We can barely afford this coverage....still better than none...I think.
This summer my 5 year old got a dried black bean stuck in her ear canal. Of course it was right at bedtime and non of the urgent care places remove foreign bodies. So, after sucking it out with a straw and super glue on the end of a Q-tip failed, we headed to the ER. They took her temp and a nurse and a doc shined a light in her ear. Then the doc told me that he couldn't do it (he really gave me the vibe that he didn't WANT to do it) and we'd have to go to an ENT. Rrrrrrrrrg. Waste of time and money!!! Not wanting to wait till the next day we called an a friend who is an ENT about an hour away. He was kind enough to give it a try that night. He got it out with his micro-tube super suction machine (Apparently my daughter wasn't the first to get something smaller than her elbow stuck in her ear. . .)

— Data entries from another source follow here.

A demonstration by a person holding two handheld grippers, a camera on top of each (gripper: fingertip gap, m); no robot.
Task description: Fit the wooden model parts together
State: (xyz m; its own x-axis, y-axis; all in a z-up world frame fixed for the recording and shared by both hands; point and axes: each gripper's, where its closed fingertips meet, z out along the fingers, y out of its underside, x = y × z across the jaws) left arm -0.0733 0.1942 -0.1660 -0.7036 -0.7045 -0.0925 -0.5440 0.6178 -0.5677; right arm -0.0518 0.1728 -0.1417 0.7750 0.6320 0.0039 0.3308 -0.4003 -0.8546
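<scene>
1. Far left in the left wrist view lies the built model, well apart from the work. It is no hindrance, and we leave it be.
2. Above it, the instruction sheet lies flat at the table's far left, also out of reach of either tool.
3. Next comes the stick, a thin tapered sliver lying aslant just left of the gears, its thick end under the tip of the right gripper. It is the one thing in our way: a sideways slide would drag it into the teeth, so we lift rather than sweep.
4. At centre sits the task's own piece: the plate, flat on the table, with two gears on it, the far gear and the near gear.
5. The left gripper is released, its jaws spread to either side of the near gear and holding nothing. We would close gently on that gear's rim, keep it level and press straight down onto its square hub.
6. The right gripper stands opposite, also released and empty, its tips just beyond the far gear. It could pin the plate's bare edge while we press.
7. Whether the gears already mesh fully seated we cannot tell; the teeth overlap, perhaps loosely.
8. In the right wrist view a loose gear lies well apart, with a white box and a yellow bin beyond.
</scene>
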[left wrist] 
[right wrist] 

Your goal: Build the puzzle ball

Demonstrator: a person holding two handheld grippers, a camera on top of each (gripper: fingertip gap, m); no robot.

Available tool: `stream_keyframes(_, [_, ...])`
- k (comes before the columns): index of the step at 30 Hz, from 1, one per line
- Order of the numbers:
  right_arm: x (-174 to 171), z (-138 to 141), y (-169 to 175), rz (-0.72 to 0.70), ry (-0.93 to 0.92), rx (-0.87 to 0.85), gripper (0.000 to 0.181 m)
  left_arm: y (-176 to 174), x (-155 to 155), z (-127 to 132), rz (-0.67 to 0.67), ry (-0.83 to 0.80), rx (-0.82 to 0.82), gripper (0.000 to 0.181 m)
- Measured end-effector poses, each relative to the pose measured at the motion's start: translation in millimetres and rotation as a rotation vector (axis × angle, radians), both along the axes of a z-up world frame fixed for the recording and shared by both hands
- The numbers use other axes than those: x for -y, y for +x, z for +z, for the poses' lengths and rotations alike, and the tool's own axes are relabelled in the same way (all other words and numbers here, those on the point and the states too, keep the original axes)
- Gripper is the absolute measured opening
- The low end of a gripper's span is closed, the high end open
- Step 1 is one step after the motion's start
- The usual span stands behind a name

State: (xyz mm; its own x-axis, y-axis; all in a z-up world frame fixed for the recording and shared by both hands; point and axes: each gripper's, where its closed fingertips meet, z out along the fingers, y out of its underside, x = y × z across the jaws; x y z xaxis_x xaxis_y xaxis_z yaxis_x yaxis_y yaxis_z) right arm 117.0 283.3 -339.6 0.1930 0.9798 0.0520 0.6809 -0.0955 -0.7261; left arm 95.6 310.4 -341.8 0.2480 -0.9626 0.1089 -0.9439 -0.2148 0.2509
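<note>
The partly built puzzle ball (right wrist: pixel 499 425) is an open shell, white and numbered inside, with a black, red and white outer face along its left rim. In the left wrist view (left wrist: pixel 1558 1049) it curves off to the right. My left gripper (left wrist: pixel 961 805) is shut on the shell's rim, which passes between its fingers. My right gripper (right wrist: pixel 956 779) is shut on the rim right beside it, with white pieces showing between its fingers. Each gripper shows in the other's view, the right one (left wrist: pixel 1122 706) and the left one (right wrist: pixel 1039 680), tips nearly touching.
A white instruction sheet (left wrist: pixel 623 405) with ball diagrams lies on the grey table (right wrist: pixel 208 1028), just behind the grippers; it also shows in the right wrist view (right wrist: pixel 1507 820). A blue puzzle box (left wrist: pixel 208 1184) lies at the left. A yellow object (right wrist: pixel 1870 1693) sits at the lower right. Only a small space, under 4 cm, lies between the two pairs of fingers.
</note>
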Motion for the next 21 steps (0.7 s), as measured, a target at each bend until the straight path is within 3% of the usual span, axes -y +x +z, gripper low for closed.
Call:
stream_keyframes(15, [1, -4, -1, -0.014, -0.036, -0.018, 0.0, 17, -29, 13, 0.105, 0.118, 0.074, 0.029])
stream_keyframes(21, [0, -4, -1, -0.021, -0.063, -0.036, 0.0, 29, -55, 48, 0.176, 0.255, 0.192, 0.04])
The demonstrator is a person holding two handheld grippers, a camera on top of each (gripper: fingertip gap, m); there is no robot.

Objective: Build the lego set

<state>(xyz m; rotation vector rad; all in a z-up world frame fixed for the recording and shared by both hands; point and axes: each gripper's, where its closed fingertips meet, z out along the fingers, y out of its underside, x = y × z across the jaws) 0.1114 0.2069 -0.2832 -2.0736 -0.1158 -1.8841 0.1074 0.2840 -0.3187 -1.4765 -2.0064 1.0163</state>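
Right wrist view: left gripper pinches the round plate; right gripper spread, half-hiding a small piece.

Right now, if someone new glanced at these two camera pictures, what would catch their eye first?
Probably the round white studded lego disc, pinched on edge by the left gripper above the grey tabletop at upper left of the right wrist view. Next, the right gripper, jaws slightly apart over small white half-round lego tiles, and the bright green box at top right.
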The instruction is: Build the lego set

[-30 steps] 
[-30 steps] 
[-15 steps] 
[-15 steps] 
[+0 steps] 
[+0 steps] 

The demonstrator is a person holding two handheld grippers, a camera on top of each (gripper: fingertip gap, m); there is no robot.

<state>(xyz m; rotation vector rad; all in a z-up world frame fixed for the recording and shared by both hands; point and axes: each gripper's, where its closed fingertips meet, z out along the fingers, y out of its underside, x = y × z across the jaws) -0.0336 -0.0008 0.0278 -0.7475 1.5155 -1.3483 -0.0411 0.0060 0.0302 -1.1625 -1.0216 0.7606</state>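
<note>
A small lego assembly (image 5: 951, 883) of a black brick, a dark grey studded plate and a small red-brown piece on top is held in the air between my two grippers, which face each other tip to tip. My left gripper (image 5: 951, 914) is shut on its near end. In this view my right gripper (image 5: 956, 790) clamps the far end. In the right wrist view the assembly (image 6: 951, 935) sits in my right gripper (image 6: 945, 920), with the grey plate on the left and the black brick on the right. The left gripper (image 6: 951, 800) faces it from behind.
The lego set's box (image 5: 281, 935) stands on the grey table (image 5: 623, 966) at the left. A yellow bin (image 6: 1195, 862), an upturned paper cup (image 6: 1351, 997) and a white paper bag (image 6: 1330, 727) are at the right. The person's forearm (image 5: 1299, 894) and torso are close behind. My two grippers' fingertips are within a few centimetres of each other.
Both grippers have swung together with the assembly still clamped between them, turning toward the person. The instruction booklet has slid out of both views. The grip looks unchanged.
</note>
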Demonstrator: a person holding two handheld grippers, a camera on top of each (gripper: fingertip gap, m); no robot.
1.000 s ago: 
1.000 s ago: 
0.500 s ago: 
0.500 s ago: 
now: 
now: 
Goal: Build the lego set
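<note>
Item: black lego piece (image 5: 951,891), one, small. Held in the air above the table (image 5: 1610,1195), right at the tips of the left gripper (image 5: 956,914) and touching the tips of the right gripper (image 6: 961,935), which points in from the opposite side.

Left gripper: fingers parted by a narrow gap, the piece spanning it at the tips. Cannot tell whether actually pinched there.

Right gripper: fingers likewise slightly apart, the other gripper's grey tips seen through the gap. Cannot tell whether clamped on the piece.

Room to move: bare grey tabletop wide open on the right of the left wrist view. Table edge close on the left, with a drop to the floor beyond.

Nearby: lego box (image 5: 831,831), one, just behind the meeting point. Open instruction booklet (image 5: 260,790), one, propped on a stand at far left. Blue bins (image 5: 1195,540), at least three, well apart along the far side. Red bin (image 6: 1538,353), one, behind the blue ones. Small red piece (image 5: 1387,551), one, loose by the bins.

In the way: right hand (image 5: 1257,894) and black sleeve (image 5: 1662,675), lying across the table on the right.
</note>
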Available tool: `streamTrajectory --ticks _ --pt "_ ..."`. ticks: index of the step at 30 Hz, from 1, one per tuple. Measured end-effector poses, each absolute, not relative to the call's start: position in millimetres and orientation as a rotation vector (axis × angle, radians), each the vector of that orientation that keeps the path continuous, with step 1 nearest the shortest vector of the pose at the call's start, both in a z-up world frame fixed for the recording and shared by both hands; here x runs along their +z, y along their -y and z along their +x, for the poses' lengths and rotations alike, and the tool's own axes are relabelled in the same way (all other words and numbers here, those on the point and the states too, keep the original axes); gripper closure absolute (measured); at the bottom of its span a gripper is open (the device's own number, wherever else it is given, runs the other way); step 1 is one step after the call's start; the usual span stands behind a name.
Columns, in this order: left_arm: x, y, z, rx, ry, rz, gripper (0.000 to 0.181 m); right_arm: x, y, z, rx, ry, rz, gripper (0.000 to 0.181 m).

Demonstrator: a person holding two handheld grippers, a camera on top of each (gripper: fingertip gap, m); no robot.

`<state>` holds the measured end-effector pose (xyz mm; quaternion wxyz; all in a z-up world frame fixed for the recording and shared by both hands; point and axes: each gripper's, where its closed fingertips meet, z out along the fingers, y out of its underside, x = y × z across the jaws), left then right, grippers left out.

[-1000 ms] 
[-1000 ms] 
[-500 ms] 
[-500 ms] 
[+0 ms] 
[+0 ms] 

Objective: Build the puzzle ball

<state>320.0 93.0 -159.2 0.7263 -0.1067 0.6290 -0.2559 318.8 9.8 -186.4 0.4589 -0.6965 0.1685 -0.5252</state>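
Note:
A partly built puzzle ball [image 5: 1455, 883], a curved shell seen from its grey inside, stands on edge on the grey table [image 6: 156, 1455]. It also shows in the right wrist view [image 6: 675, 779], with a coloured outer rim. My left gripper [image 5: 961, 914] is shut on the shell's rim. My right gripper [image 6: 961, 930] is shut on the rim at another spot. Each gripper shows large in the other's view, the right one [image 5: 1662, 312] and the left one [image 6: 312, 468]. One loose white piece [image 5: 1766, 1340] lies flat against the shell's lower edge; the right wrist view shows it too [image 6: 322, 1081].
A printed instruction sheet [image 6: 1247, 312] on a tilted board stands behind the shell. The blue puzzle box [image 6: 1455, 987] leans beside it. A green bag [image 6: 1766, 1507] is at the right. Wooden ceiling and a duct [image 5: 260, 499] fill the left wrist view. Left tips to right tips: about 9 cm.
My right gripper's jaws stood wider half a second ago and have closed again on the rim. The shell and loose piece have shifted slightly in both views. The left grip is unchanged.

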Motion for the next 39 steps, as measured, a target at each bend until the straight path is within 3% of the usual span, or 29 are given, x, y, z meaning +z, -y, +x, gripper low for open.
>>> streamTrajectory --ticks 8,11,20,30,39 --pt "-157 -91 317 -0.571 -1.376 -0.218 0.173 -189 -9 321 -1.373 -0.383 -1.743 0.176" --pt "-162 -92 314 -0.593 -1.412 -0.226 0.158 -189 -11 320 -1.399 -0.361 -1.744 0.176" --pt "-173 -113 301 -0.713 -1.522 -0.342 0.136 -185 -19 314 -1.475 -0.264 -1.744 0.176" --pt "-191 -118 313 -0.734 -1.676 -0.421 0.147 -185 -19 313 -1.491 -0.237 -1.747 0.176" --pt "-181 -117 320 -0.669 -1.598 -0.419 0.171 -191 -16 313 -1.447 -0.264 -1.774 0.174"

A few weeks later we got the bill from the ER and had an outrageously large charge for shining two lights and taking a temp. I called their billing dept and asked for an itemized bill. When I got it I saw that there was a CHARGE for FOREIGN BODY REMOVAL!!! They had billed my insurance for a procedure that was not performed. We clearly left the ER with the bean still in her ear. So after a few phone calls reminding the ER that billing for things that were not done was INSURANCE FRAUD, our bill was re-issued and reduced to about $129 (still crazy high for waving around two lights and a digital thermometer!!) but way better than before.
Yeah, Insurance reform for sure!!
Lori, that's disgusting. I'm just going to file in my brain as a documentation error so I don't get pissed off that they charged you for something they didn't even do.
Got a bill like that the other day myself... still haven't figured out what one $700 item was for, but I totally disagree that we need health care reform... what we desperately need is MEDICAL INSURANCE and TORT REFORM. American health care is top notch, the problem is how it gets billed without the consumer involved: Why can't 15 minutes save you 15% on medical insurance????http://outsidethecapitalbeltway.blogspot.com/2009/08/fifteen-minutes-could-save-you-15-on.html
Josh, tell us how tort reform worked in Texas, especially with regards to obstetrics.
When I was in midwifery school, we happened to be studying suturing (seriously) and a mother showed up with a son who she had birthed at the birth center, and he had a cut over his eyebrow. The midwife stitched him up for free as a demonstration.
MomTFH... that's awesome! Midwives rock.
I think all parents should have first aid and combat medic classes *for free*. That way, we could deal with all the bizarre punctures, gashes, and disasters, on our own, with confidence, and stay out of the medical system entirely.
Laureen, I would love that. Mere CPR training doesn't cut it when there are flesh wounds around.